Requirement. Give back all of the data exactly as written.

Data segment.
%%

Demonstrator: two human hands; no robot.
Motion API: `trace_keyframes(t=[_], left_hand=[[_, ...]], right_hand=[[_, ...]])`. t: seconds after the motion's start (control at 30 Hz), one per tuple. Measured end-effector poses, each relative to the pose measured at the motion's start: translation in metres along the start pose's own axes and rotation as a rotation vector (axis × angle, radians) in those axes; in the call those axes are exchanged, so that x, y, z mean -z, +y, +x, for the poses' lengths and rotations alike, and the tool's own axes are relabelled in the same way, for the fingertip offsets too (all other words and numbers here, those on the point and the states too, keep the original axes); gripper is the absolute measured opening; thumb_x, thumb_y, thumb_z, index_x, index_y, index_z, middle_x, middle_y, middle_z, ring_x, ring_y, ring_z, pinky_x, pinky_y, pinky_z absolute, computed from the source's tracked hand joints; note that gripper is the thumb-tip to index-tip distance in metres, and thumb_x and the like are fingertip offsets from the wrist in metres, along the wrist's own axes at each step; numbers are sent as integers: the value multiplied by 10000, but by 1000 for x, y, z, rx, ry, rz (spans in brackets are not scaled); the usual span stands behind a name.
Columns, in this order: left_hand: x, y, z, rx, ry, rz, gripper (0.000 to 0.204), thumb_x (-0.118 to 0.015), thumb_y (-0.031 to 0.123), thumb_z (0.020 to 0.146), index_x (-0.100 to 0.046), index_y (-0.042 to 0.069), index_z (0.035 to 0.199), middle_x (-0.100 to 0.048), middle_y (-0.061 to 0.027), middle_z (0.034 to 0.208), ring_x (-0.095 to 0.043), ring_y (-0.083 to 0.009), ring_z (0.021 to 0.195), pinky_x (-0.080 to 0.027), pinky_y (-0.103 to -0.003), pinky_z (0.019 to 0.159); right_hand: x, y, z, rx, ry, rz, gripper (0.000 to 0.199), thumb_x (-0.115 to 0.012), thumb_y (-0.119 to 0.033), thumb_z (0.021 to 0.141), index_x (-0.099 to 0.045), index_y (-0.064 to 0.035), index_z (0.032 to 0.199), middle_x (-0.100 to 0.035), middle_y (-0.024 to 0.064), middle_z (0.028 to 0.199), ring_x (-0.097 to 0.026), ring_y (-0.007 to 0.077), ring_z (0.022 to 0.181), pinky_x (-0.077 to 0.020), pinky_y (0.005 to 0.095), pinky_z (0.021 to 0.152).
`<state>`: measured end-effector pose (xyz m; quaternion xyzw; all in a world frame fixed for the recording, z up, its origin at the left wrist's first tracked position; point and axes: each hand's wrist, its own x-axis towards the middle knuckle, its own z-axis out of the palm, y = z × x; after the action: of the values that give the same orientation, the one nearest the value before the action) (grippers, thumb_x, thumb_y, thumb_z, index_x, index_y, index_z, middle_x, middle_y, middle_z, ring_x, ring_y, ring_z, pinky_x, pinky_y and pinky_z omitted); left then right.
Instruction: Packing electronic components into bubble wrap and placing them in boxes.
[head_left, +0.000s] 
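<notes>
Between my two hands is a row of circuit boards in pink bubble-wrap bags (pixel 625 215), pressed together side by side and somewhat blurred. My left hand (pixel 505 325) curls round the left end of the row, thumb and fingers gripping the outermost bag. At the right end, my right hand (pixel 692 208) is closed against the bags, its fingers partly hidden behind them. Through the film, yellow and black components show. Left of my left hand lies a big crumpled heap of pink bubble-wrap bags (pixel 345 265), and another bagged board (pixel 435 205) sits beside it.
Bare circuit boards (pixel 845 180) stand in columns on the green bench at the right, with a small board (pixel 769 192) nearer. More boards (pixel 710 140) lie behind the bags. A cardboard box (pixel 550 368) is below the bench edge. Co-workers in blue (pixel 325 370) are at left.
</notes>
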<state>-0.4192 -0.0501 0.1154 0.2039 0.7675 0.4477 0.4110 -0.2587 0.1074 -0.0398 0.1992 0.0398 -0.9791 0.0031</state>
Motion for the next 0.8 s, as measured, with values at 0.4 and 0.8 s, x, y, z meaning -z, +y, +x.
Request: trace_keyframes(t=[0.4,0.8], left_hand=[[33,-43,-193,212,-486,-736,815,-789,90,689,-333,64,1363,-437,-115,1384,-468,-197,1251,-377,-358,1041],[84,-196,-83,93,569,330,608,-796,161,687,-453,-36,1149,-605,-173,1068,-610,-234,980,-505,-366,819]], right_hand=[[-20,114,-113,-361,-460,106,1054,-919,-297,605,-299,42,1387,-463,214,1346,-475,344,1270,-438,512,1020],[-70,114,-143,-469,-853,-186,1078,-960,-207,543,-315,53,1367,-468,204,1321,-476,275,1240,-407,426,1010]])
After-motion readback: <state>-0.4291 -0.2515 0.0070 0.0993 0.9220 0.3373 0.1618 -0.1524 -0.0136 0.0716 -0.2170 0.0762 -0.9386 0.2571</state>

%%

Result.
Demonstrator: two human hands; no robot.
Motion API: `trace_keyframes(t=[_], left_hand=[[_, ...]], right_hand=[[_, ...]])`. t: seconds after the motion's start (control at 30 Hz), one per tuple. Measured end-effector poses, each relative to the pose measured at the motion's start: translation in metres along the start pose's own axes and rotation as a rotation vector (axis × angle, radians) in those axes; in the call those axes are exchanged, so that x, y, z mean -z, +y, +x, for the poses' lengths and rotations alike, and the tool's own axes are relabelled in the same way, for the fingertip offsets too (all other words and numbers here, those on the point and the states too, keep the original axes); gripper is the absolute measured opening; thumb_x, thumb_y, thumb_z, index_x, index_y, index_z, middle_x, middle_y, middle_z, ring_x, ring_y, ring_z, pinky_x, pinky_y, pinky_z absolute, computed from the source's tracked hand joints; note that gripper is the thumb-tip to index-tip distance in metres, and thumb_x and the like are fingertip offsets from the wrist in metres, along the wrist's own axes at each step; numbers are sent as integers: the value multiplied by 10000, but by 1000 for x, y, z, rx, ry, rz (spans in brackets are not scaled); the usual span stands behind a name.
Columns, in this order: left_hand: x, y, z, rx, ry, rz, gripper (0.000 to 0.204), thumb_x (-0.118 to 0.015), thumb_y (-0.031 to 0.123), thumb_z (0.020 to 0.146), index_x (-0.100 to 0.046), index_y (-0.042 to 0.069), index_z (0.035 to 0.199), middle_x (-0.100 to 0.048), middle_y (-0.061 to 0.027), middle_z (0.034 to 0.208), ring_x (-0.095 to 0.043), ring_y (-0.083 to 0.009), ring_z (0.021 to 0.195), pinky_x (-0.080 to 0.027), pinky_y (-0.103 to -0.003), pinky_z (0.019 to 0.159); right_hand: x, y, z, rx, ry, rz, gripper (0.000 to 0.199), thumb_x (-0.115 to 0.012), thumb_y (-0.119 to 0.033), thumb_z (0.021 to 0.141), index_x (-0.099 to 0.045), index_y (-0.064 to 0.035), index_z (0.032 to 0.199), middle_x (-0.100 to 0.035), middle_y (-0.024 to 0.064), middle_z (0.028 to 0.199), ring_x (-0.097 to 0.026), ring_y (-0.007 to 0.077), ring_z (0.022 to 0.181), pinky_x (-0.077 to 0.020), pinky_y (0.005 to 0.095), pinky_z (0.021 to 0.152).
`<state>`: measured end-effector pose (xyz m; quaternion xyzw; all in a world frame fixed for the recording, z up, its origin at the left wrist's first tracked position; point and axes: each hand's wrist, its own x-axis towards the middle knuckle, its own z-axis out of the palm, y = z × x; after the action: of the values that give the same orientation, the one nearest the value before the action) (grippers, thumb_x, thumb_y, thumb_z, index_x, index_y, index_z, middle_x, middle_y, middle_z, ring_x, ring_y, ring_z, pinky_x, pinky_y and pinky_z omitted); left then right.
Instruction: Packing electronic components into bubble wrap and placing them in boxes.
[head_left, +0.000s] 
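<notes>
Between my two hands is a row of circuit boards in pink bubble-wrap bags (pixel 625 215), pressed together side by side and somewhat blurred. My left hand (pixel 505 325) curls round the left end of the row, thumb and fingers gripping the outermost bag. At the right end, my right hand (pixel 692 208) is closed against the bags, its fingers partly hidden behind them. Through the film, yellow and black components show. Left of my left hand lies a big crumpled heap of pink bubble-wrap bags (pixel 345 265), and another bagged board (pixel 435 205) sits beside it.
Bare circuit boards (pixel 845 180) stand in columns on the green bench at the right, with a small board (pixel 769 192) nearer. More boards (pixel 710 140) lie behind the bags. A cardboard box (pixel 550 368) is below the bench edge. Co-workers in blue (pixel 325 370) are at left.
</notes>
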<state>-0.4192 -0.0501 0.1154 0.2039 0.7675 0.4477 0.4110 -0.2587 0.1074 -0.0398 0.1992 0.0398 -0.9791 0.0031</state>
Motion for the next 0.8 s, as measured, with values at 0.4 and 0.8 s, x, y, z meaning -z, +y, +x.
Request: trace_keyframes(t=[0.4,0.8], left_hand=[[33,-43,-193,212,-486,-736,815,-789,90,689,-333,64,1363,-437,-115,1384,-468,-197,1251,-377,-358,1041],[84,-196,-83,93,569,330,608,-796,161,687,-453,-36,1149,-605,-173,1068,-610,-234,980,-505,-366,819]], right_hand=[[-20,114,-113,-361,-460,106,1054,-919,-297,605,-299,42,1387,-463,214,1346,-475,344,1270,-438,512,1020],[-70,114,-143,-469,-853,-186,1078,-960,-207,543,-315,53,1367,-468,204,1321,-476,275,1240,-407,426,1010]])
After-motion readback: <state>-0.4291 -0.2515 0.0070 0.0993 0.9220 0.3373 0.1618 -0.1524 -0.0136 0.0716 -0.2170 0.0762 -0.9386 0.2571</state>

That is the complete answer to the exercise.